Confidential Computing: The Future of Cloud Computing Security
Two years ago, a group of tech companies introduced a new roadmap for cloud computing security. Confidential computing “uses hardware-based techniques to isolate data, specific functions, or an entire application from the operating system, hypervisor or virtual machine manager, and other privileged processes,” says IEEE Spectrum. So, what sets this apart from other digital defense efforts? How does it work?
Today’s Cloud Computing Security
Today, businesses and agencies are looking for a new way to keep their data secure in the cloud. That’s even more key for financial services clients, vehicle makers, health insurance providers and telecommunication service providers. These sectors face specific compliance rules as well as a growing number of broader data protection rules.

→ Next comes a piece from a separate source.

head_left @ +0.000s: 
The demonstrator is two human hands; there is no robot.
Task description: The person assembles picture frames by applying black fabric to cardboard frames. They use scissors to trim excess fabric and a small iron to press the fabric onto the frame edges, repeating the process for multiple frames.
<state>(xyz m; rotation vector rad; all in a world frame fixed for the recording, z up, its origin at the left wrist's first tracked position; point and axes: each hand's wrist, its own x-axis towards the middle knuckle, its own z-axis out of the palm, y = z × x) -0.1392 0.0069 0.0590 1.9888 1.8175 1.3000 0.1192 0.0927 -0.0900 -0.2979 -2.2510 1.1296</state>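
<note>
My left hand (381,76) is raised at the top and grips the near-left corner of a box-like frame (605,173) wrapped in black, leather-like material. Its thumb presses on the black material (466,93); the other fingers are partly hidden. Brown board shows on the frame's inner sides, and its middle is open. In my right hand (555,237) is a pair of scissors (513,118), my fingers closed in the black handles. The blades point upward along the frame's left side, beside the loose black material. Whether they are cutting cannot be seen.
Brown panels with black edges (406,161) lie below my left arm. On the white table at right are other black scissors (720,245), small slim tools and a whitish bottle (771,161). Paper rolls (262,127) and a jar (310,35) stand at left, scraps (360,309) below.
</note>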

Therefore, groups in these fields need to uphold what IEEE Spectrum calls the “three pillars of data security” — protecting data at rest, in motion and in use. These apply to cloud computing security as well. The first and second have been managed over the years through encryption and tokenization, among other methods. But the last one has proven more difficult to achieve — even more so in the cloud. Computation requires data to not be protected. That gives attackers a chance to dump the contents of memory and thus steal sensitive data.
This is how it used to be, at least. It’s a different world now.
How Confidential Computing Works
Back in 2019, several cloud providers, CPU makers and software companies came together to create the Confidential Computing Consortium (CCC). This plan gave rise to confidential computing. It’s a way to encrypt cloud-based data while it’s in use and during processing.
It works through a trusted execution environment (TEE), a hardware-based secure enclave within a CPU. Security personnel secure the TEE using a set of embedded encryption keys. Then, they limit access to those keys by using a series of embedded attestation mechanisms. Those measures watch for unauthorized attempts to access the keys or to modify the code. If they do detect such an incident, the TEE refuses access and terminates the session.
Why Use the TEE?
“In this way, sensitive data can remain protected in memory until the application tells the TEE to decrypt it for processing,” explained IBM Cloud Security Chief Technical Officer Nataraj Nagaratnam for Learn Hub. “While decrypted and throughout the entire computation process, the data is invisible to the operating system (or hypervisor in a virtual machine), to other compute stack resources and to the cloud provider and its employees.”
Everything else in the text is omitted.